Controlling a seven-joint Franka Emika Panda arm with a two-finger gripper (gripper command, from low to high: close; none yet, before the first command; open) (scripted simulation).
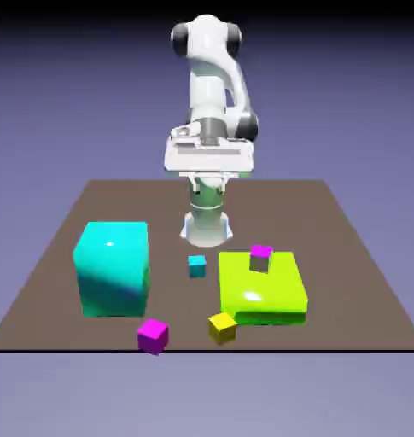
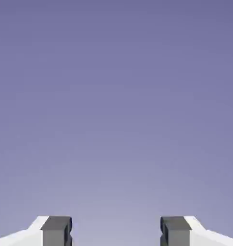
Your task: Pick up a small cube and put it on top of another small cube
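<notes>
Several small cubes lie on the brown table. A teal one sits in the middle. A yellow one and a magenta one rest near the front edge. Another magenta-topped small cube stands on the far part of a flat lime-green block. My gripper hangs high above the table's far side, well away from every cube. In the hand view my gripper is open; its grey fingertips stand wide apart with only the plain backdrop between them.
A big cyan cube stands at the exterior view's left, taller than the small cubes. The lime-green block fills the exterior view's right of centre. The robot's base stands at the table's far edge.
</notes>
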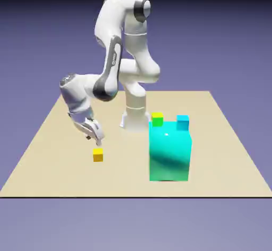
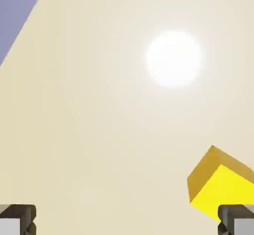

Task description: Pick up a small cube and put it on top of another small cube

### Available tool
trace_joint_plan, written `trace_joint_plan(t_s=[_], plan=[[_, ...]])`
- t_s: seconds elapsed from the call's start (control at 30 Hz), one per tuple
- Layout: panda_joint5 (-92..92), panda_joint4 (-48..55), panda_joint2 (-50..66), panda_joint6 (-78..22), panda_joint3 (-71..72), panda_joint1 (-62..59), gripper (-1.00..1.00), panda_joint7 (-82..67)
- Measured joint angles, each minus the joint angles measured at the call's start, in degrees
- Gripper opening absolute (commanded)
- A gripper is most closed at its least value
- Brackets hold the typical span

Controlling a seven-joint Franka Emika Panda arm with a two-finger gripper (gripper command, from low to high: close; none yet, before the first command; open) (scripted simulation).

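The jaws (image 2: 127,220) stand wide apart, with nothing between them. In the exterior view they are tilted and positioned above the worktop (image 1: 69,175), near the yellow-orange cube (image 1: 98,155). This cube rests on the worktop on the exterior view's left. In the hand view, the cube is located at the lower right, partly overlapped by one fingertip (image 2: 236,220); contact cannot be determined.

The large cyan block (image 1: 169,154) stands on the exterior view's right. The small cyan cube (image 1: 183,122) and the yellow-topped green cube (image 1: 157,119) appear at its upper edge, apart from each other; whether they rest on the block or behind it cannot be determined.
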Motion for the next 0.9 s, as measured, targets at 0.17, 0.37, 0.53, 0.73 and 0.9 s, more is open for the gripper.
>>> trace_joint_plan(t_s=[0.17, 0.37, 0.53, 0.73, 0.9], plan=[[6.18, 4.90, 10.38, -11.65, -1.98, -6.98, 0.00, 3.18], [12.81, 3.83, 18.60, -6.88, 0.52, -7.85, 0.00, 0.38], [10.12, 5.04, 15.39, -10.99, -1.11, -8.28, -1.00, 2.25], [6.14, 13.67, 17.10, -12.24, -10.63, 1.05, -1.00, 8.53], [4.57, 20.69, 20.03, -11.68, -15.39, 11.44, -1.00, 13.34]])
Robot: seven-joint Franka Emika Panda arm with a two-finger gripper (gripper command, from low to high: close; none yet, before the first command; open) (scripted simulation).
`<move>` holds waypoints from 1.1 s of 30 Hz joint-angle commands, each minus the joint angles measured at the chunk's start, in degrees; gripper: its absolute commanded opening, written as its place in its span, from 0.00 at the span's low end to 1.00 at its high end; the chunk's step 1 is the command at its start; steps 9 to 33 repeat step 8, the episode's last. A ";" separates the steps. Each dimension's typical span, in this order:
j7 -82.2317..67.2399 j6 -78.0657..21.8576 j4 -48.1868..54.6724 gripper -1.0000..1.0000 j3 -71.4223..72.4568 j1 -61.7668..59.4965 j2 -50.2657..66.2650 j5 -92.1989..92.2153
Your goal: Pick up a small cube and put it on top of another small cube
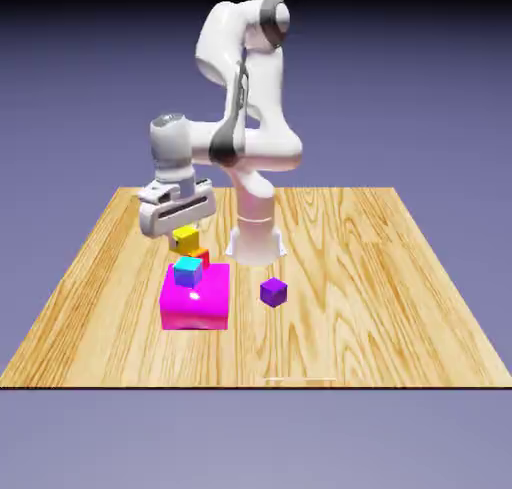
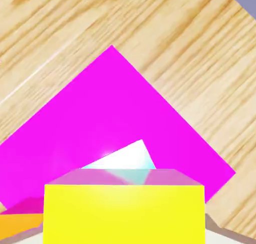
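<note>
Small yellow cube [image 1: 185,240] held in pincer [image 1: 185,233].

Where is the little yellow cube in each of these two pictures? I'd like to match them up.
Exterior view: the yellow cube hangs just under the gripper, left of the middle, above and behind the magenta block.
Hand view: the yellow cube fills the bottom middle, large and close, hiding the finger tips.
Shared landmark: the magenta block, with a cyan cube resting on it, lies below the yellow cube in both.
</note>
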 commanded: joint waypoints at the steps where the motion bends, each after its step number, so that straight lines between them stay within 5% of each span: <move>1: 1.06 0.64 -0.14 0.00 -2.08 1.81 0.26 -1.50; 6: 5.70 3.27 -0.77 0.00 -11.40 9.93 1.44 -8.05; 7: 5.70 3.27 -0.77 1.00 -11.40 9.93 1.44 -8.05; 33: 5.70 3.27 -0.77 1.00 -11.40 9.93 1.44 -8.05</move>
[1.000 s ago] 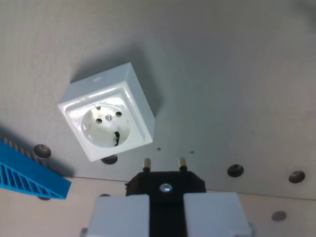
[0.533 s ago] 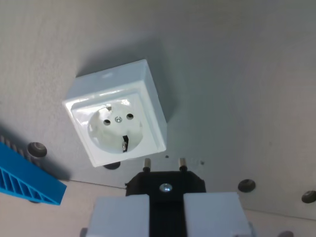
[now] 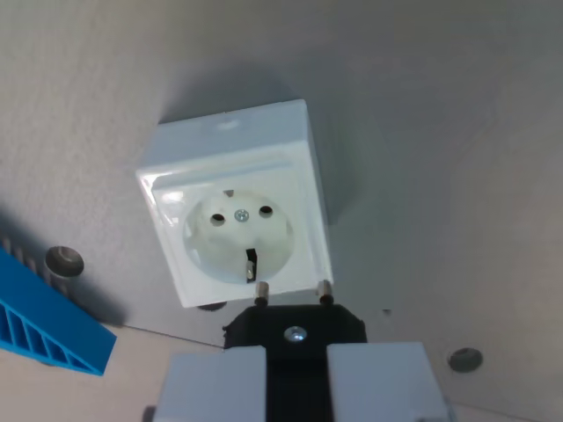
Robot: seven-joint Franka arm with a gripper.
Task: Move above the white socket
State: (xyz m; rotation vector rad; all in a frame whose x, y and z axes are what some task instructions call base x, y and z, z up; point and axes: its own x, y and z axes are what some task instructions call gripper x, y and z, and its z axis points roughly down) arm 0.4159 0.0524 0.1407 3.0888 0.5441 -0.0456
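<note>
Two pale fingers (image 3: 215, 387) of the hand (image 3: 295, 382) clamp a black plug (image 3: 294, 327) just beside the white socket (image 3: 236, 220)

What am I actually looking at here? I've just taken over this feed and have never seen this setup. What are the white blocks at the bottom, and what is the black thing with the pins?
This picture comes from a camera on the robot arm's wrist, looking down past its own gripper. The two white blocks at the bottom edge are the gripper's fingers. They are shut on a black plug, whose two metal pins point away from the camera.

Just beyond the pins sits the white socket, a square box with a round recess, two holes and a centre screw. In this view the pin tips reach its near edge.

It rests on a grey board with round screw heads along its near edge. The blue ribbed piece at the wrist view's left is a separate object; I cannot tell what it is.
</note>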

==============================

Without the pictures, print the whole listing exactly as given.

▸ RESPONSE BOX:
Controlling a seven-joint Franka Emika Panda arm with a two-finger gripper (gripper command, from low to high: close; none yet, before the first command; open) (scripted simulation).
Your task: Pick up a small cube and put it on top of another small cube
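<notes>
Several small cubes lie on the brown table. A teal one sits in the middle. A yellow one and a magenta one rest near the front edge. Another magenta-topped small cube stands on the far part of a flat lime-green block. My gripper hangs high above the table's far side, well away from every cube. In the hand view my gripper is open; its grey fingertips stand wide apart with only the plain backdrop between them.
A big cyan cube stands at the exterior view's left, taller than the small cubes. The lime-green block fills the exterior view's right of centre. The robot's base stands at the table's far edge.
</notes>
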
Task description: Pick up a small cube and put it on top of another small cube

### Available tool
trace_joint_plan, written `trace_joint_plan(t_s=[_], plan=[[_, ...]])`
- t_s: seconds elapsed from the call's start (control at 30 Hz), one per tuple
- Layout: panda_joint5 (-92..92), panda_joint4 (-48..55), panda_joint2 (-50..66), panda_joint6 (-78..22), panda_joint3 (-71..72), panda_joint1 (-62..59), gripper (-1.00..1.00), panda_joint7 (-82..67)
- Measured joint angles, each minus the joint angles measured at the call's start, in degrees
- Gripper opening absolute (commanded)
- A gripper is most closed at its least value
- Brackets hold the typical span

Controlling a seven-joint Franka Emika Panda arm with a two-finger gripper (gripper command, from low to high: close; none yet, before the first command; open) (scripted simulation).

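The jaws (image 2: 127,220) stand wide apart, with nothing between them. In the exterior view they are tilted and positioned above the worktop (image 1: 69,175), near the yellow-orange cube (image 1: 98,155). This cube rests on the worktop on the exterior view's left. In the hand view, the cube is located at the lower right, partly overlapped by one fingertip (image 2: 236,220); contact cannot be determined.

The large cyan block (image 1: 169,154) stands on the exterior view's right. The small cyan cube (image 1: 183,122) and the yellow-topped green cube (image 1: 157,119) appear at its upper edge, apart from each other; whether they rest on the block or behind it cannot be determined.
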Motion for the next 0.9 s, as measured, targets at 0.17, 0.37, 0.53, 0.73 and 0.9 s, more is open for the gripper.
>>> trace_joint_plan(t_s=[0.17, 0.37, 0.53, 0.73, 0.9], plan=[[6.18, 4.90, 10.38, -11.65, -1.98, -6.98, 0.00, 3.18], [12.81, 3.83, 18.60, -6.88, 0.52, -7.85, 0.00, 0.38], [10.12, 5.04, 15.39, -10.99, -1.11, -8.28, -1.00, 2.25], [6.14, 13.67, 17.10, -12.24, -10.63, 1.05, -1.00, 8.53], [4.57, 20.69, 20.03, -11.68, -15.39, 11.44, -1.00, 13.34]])
Robot: seven-joint Franka Emika Panda arm with a two-finger gripper (gripper command, from low to high: close; none yet, before the first command; open) (scripted simulation).
`<move>` holds waypoints from 1.1 s of 30 Hz joint-angle commands, each minus the joint angles measured at the chunk's start, in degrees; gripper: its absolute commanded opening, written as its place in its span, from 0.00 at the span's low end to 1.00 at its high end; the chunk's step 1 is the command at its start; steps 9 to 33 repeat step 8, the episode's last. A ";" separates the steps. Each dimension's typical span, in this order:
j7 -82.2317..67.2399 j6 -78.0657..21.8576 j4 -48.1868..54.6724 gripper -1.0000..1.0000 j3 -71.4223..72.4568 j1 -61.7668..59.4965 j2 -50.2657..66.2650 j5 -92.1989..92.2153
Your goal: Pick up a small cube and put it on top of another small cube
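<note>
Small yellow cube [image 1: 185,240] held in pincer [image 1: 185,233].

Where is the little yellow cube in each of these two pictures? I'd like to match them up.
Exterior view: the yellow cube hangs just under the gripper, left of the middle, above and behind the magenta block.
Hand view: the yellow cube fills the bottom middle, large and close, hiding the finger tips.
Shared landmark: the magenta block, with a cyan cube resting on it, lies below the yellow cube in both.
</note>
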 commanded: joint waypoints at the steps where the motion bends, each after its step number, so that straight lines between them stay within 5% of each span: <move>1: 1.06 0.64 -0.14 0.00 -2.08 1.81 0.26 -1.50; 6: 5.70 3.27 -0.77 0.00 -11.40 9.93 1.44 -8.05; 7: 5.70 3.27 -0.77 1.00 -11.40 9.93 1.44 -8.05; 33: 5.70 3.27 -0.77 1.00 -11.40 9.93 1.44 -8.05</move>
[1.000 s ago] 
[0.533 s ago] 
[now] 
Robot: seven-joint Franka arm with a gripper.
Task: Move above the white socket
State: (xyz m; rotation vector rad; all in a frame whose x, y and z axes are what some task instructions call base x, y and z, z up; point and axes: its own x, y and z axes are what some task instructions call gripper x, y and z, and its z axis points roughly down) arm 0.4159 0.0524 0.1407 3.0888 0.5441 -0.0456
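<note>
Two pale fingers (image 3: 215, 387) of the hand (image 3: 295, 382) clamp a black plug (image 3: 294, 327) just beside the white socket (image 3: 236, 220)

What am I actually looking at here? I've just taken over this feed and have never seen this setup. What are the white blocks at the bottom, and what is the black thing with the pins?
This picture comes from a camera on the robot arm's wrist, looking down past its own gripper. The two white blocks at the bottom edge are the gripper's fingers. They are shut on a black plug, whose two metal pins point away from the camera.

Just beyond the pins sits the white socket, a square box with a round recess, two holes and a centre screw. In this view the pin tips reach its near edge.

It rests on a grey board with round screw heads along its near edge. The blue ribbed piece at the wrist view's left is a separate object; I cannot tell what it is.
</note>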

No further answer is needed.